I had never promoted modeling careers, but had always been pro-education.

We used to rehearse twice a week at Montgomery Neighborhood Center, with sometimes as many as 40 kids showing up. And, most of the shows we did had an average of 12 models per show. The criteria for participation, and being chosen for a show, began and ended with report card grades for high school students.

Yet, what was more than interesting to me was that I never recruited ONE person, and, in a seven-year period, over 175 young people had at one time participated in the group. Our first show was at the Club West Indies, and, I remember, oh so well, how William “Beau” Randall, Savoy Myricks, and Wanzo Wallace stole the show, because male models, at that time, were reluctant to join these types of groups due to the ignorance and stigmas attached.

The youngest model in that particular show was the now Rev. Darryl McCullough. I will always remember how he brought it down with his yellow tuxedo at two years old.

And, in addition to Spectrum Models performing at club venues here, and in Buffalo and Toronto, I thought it was important we perform in the prison system as well. I was intent on exposing the models to places I would hope they never wanted to reside. We not only performed in Attica, and other state facilities; we were invited by the NAACP to perform at a Men’s Federal Correctional Institution in Danbury, Conn., and at a Woman’s Federal institution in Alderson, W. Va.
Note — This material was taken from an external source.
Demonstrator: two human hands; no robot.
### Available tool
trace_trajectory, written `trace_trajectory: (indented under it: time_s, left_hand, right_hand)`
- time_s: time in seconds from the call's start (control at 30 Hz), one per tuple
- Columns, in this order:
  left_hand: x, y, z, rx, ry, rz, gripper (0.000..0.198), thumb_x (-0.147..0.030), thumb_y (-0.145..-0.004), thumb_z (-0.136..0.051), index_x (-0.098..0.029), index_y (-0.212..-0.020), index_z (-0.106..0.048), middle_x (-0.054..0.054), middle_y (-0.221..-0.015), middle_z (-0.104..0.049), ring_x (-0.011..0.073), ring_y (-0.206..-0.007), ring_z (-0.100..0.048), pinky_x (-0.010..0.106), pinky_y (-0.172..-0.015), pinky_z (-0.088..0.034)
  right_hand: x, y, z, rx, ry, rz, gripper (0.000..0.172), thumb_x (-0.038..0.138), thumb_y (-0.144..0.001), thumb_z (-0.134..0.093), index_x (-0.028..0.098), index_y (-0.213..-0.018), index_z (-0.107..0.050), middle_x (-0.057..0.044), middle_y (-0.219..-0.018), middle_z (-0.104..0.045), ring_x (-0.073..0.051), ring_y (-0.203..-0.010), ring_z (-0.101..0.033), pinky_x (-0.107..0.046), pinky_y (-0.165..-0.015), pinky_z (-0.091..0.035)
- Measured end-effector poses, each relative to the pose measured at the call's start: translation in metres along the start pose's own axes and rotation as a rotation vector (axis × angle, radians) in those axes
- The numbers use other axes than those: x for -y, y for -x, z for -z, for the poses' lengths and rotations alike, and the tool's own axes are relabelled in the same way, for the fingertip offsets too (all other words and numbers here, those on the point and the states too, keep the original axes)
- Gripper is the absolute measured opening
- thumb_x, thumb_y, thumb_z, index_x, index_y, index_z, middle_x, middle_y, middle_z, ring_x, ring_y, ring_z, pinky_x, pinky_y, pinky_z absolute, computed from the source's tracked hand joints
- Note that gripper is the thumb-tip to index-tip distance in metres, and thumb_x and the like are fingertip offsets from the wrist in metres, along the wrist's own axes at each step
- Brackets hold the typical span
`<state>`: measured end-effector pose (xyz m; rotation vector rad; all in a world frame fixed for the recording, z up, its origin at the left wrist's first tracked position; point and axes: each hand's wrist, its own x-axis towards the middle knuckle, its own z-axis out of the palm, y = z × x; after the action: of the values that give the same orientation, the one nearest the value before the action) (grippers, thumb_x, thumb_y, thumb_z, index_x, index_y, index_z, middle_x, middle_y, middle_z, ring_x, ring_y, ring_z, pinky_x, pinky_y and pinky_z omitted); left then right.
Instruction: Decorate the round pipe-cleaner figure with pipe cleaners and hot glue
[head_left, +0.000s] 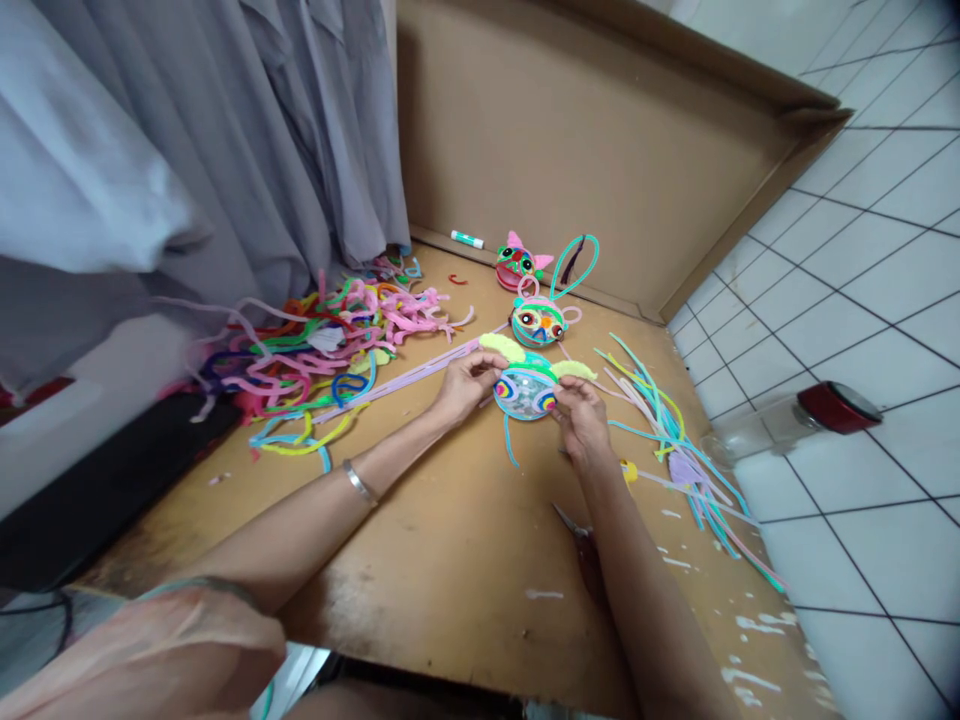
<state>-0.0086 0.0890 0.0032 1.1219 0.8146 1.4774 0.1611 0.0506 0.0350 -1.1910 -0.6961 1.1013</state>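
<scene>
Between my two hands is a round animal-face craft point(525, 395) made of pipe cleaners, with a clear middle, a green band, pale yellow ears and coiled multicoloured eyes. My left hand point(471, 385) pinches its left edge by one eye. On the opposite side, the fingers of my right hand point(583, 415) close on the edge by the other eye. A blue pipe cleaner point(510, 443) hangs below the craft. Just beyond it sits a second face point(538, 322) with pink loop ears, and behind that a red-and-green face point(516, 266) with pink pointed ears.
A tangled heap of pipe cleaners point(337, 345) lies at left, more loose pipe cleaners point(675, 440) at right. Pliers or scissors point(576, 530) rest near my right forearm. A glue stick point(467, 239) lies by the cardboard point(600, 140). A red-capped bottle point(825, 408) is at right.
</scene>
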Motion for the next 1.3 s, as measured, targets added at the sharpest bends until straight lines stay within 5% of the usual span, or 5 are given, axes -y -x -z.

When we used to travel to Toronto, every summer, it always amazed me how some of the younger models did not recognize we were leaving the country. Now, as I reflect and reminisce on our accomplishments, I often think it may be time for a Spectrum Model Reunion, because we were more than a part of history in the ROC, which seems to have been forgotten, or swept under the rug.

I don’t try to take credit for anyone’s station in life, especially their personal successes, but I feel honored when I encounter former Spectrum models who seek to remind me that their experiences with the group are ones they will never forget, and cherish.

Gladys Pedraza Burgos and I used to collaborate and produce shows with Spanish models as well.  They were shows that had highlighted and depicted our African and Hispanic cultures. She would commentate in Spanish. Spectrum Models had also created an annual dinner, and celebration of community, called “Unsung Heroes,” a concept which was later picked up by the city of Rochester under the Johnson administration.

We revived numerous honors and awards, and one of the most memorable was the plaque I had been given by Zeta Phi Beta, who honored me as their “Woman of The Year.”

Some of the models I am still in touch with, and sometimes express interest in having a Spectrum Models Reunion with, (to name a few) are Jerdine Johnson; Savoy Myricks; Christine Johnson; Carol Arterberry Wheeler; Claxton Wells; Dilynda Cassoni; Perdita “Dee Dee” Meeks; Monique Latimer Shorey; Willie Hooks; James Jackson III; Albert Hartzog Jr.; Beverly Walters; Ralph Wilson; Linda Johnson; John Little Jr.; Genevieve Larkins; Kimberly Penns; and Sandy Sizer. And, sometimes Joan Howard, and the late Albertha McGee. Representing the senior community, they would make cameo appearances.

Those who have left this dimension, but who also made major contributions with their presence, were Morris Doucette, Debbi Little and Larry Washington. I will be 70 years old this year, and what they say about the knees and the mind being the first things to go is true. Last names, in particular, have been beginning to escape me, but, I would be remiss if I didn’t mention my first full-figured model, Cynthia. Cindy, Ralph, Karen, the Greer sisters, and Carlton’s last names escape me. I always hate to name names, because someone will no doubt take it personal if their name has not been mentioned. However, please charge it to my head, and not my heart, if I have failed to mention you by name. Every Spectrum Model has been important to me.

Local model Felicia Quamina, who made it to the international arena, modeling furs, was never really a member, but used to perform with us when she was in town visiting her family.

Maybe there are others who feel it is important to make sure Spectrum Models takes its rightful place in history. Let’s make it happen, the younger generation always needs to know whose shoulders they stand on.